Canada's Poverty Problem Is Not Going to Fix Itself

It's been 22 years since the House of Commons voted unanimously to eradicate child poverty in Canada by 2000. All parties supported the motion and it appeared that we were finally on the right track to ensuring that no child ever had to grow up hungry or homeless again. However, a new report from Campaign 2000 reveals that over two decades later 639,000 children are still living in poverty. That's one in 10 children. Aboriginal children are in an even worse situation, with a shocking one in four children who are living on reserves below the poverty line. What's more alarming is that one in three children who live in poverty have at least one parent working full time.

If the number of Canadians still fighting to make ends meet isn't disturbing enough, the costs associated with poverty certainly are. Estimates currently say that poverty costs Canada a minimum of $24 billion a year, with 20 per cent of all health care costs directly attributed to poverty. Look at it this way, a child born into poverty has a greater chance of dying in infancy and, if he or she lives, is likely to have a lower birth weight and more disabilities. As they grow, they will suffer from poor nutrition and poor health. They'll miss more days of school and slowly, but surely, fall further and further behind at significant cost to society.

If we can solve the problem early, and prevent children from growing up in poverty in the first place, the savings both financially and in the quality of life they will go on to have will be dramatically increased.

That is why I am calling on this government to finally bring forth a viable long term national strategy to eliminate poverty in Canada. The strategy must focus on what the National Council of Welfare refers to as the investment model. Instead of paying to make a person's life marginally better in the short term, we must invest in long term solutions. As they put it, the current spending model we use is "like getting half a dose of antibiotics and having your infection ease up for a little while only to have it return worse than it was before." We cannot continue on that path.

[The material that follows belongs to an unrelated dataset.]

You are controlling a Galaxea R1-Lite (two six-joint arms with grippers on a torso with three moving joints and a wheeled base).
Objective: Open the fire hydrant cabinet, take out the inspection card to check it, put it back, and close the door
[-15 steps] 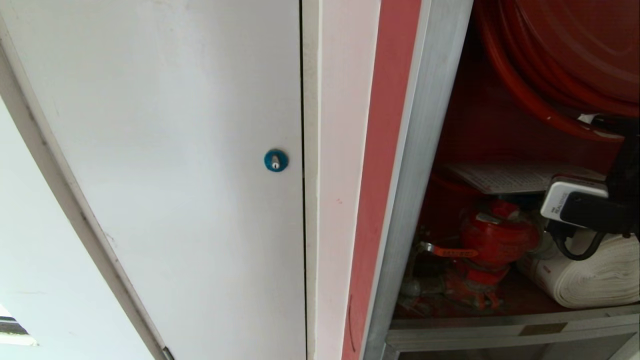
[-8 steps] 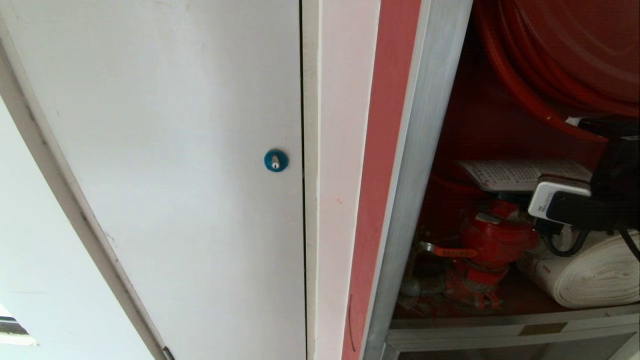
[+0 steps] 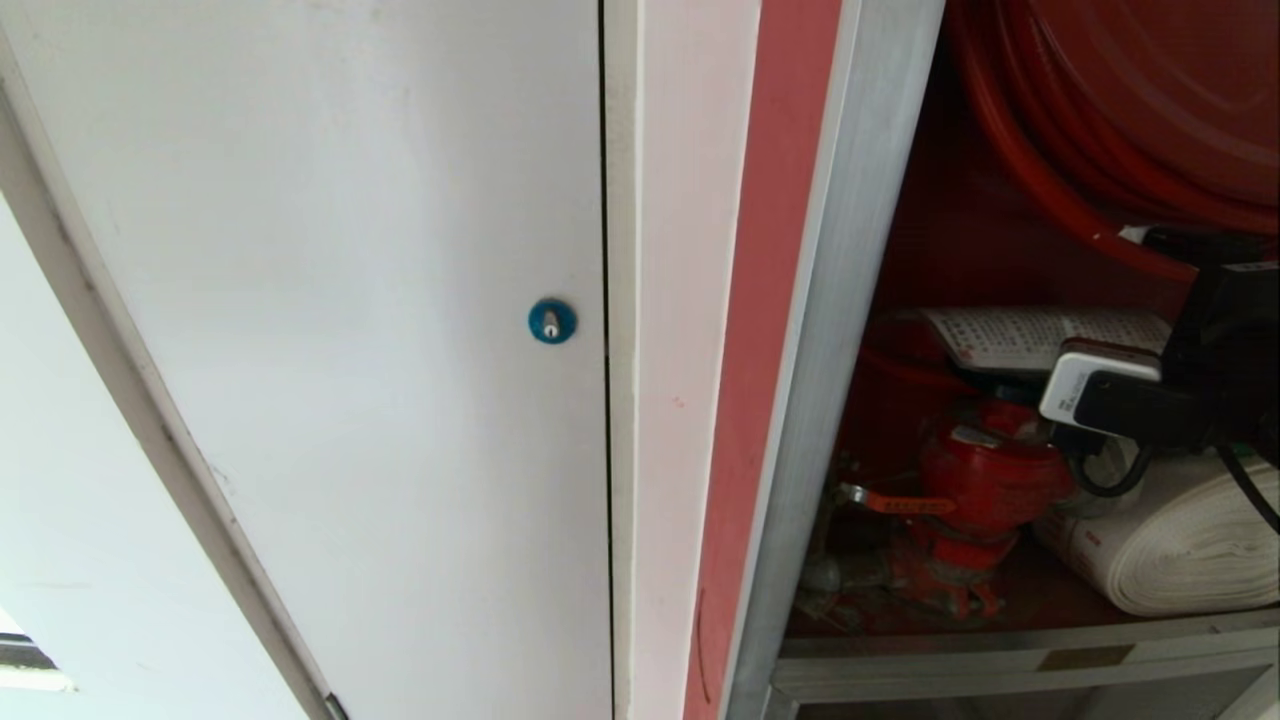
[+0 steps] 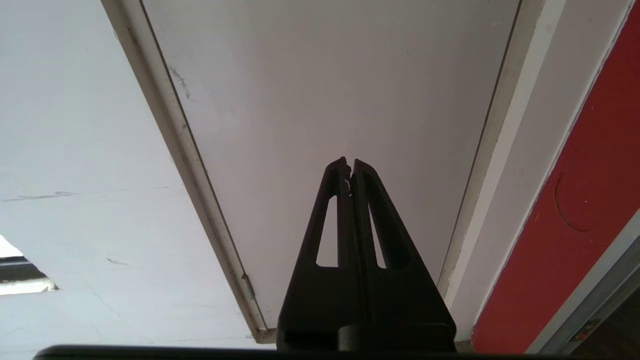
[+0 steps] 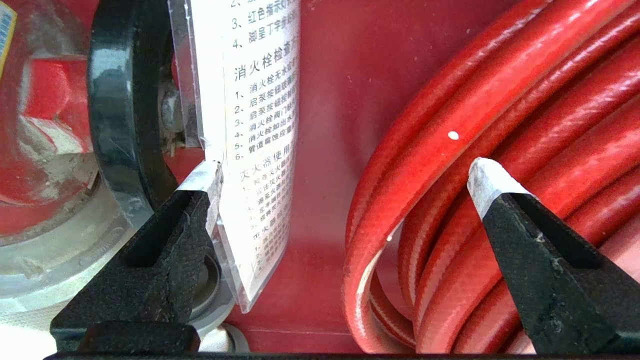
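The inspection card [image 3: 1040, 338] is laid roughly flat above the red valve [image 3: 985, 480], long axis seemingly crosswise, beside the spread, empty right gripper [image 5: 345, 172].

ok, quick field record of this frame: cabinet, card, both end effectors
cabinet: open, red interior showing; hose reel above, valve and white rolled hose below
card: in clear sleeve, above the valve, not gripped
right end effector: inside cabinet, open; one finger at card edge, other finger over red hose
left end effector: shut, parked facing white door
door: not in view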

In fact we are not that far away even with current expenditures. The latest report from the National Council of Welfare states that Canada currently faces a $12 billion poverty gap. That $12 billion annually is what it would take to make sure every Canadian was above the poverty line. Although this might mean more money upfront, the payoffs in terms of savings long term greatly out weight the initial costs because we would save billions annually in poverty related costs.

It is time that we stop putting a band-aid on the problem and really get down to fixing the root of the problem.